══ WORKING DATA

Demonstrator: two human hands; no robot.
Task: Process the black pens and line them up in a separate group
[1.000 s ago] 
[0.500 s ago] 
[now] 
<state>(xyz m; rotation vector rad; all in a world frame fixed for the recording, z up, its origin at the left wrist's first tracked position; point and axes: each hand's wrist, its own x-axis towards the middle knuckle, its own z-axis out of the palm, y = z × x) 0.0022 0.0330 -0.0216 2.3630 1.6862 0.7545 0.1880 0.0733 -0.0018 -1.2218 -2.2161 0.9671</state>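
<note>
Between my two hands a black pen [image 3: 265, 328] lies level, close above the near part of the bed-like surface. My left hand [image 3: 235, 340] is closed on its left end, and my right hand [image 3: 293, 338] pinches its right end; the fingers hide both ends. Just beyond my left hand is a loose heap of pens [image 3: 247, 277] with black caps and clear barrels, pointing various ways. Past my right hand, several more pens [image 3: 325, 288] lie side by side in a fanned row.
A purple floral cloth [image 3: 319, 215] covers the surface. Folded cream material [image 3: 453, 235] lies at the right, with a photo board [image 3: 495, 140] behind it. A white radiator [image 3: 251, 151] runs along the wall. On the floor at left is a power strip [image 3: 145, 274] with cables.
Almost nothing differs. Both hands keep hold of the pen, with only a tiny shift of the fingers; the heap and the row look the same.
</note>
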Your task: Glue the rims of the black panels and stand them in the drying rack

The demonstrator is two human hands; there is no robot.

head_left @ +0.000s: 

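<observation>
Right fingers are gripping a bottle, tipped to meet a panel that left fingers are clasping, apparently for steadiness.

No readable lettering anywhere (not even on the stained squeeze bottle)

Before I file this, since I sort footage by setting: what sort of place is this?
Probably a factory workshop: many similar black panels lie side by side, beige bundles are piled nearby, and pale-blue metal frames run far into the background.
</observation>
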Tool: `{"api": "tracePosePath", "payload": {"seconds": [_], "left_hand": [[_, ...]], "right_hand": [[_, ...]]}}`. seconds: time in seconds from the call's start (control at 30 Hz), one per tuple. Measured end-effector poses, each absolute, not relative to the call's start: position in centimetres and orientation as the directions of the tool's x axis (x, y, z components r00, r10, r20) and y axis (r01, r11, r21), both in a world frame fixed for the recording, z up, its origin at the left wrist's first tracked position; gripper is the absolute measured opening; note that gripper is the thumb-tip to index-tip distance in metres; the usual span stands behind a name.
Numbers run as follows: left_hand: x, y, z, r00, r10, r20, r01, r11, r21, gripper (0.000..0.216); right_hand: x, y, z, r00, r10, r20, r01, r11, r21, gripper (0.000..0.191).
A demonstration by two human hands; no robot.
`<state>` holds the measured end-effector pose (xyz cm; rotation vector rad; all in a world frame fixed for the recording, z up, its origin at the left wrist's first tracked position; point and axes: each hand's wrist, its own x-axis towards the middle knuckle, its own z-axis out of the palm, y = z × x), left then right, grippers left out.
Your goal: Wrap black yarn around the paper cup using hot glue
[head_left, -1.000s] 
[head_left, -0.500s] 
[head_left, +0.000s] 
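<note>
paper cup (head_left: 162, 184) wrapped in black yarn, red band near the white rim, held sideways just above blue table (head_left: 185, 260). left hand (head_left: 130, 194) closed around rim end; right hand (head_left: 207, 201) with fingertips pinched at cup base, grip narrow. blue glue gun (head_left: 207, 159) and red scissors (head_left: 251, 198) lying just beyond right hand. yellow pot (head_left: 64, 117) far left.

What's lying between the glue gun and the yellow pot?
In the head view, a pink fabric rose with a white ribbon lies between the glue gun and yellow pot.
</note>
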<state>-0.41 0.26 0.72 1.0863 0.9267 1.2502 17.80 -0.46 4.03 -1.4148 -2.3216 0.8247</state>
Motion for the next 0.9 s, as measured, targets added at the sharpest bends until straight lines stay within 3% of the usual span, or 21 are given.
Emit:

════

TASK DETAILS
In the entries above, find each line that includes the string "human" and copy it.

REPLY TO THE EXERCISE
Demonstrator: two human hands; no robot.
The demonstrator is two human hands; there is no robot.
A demonstration by two human hands; no robot.

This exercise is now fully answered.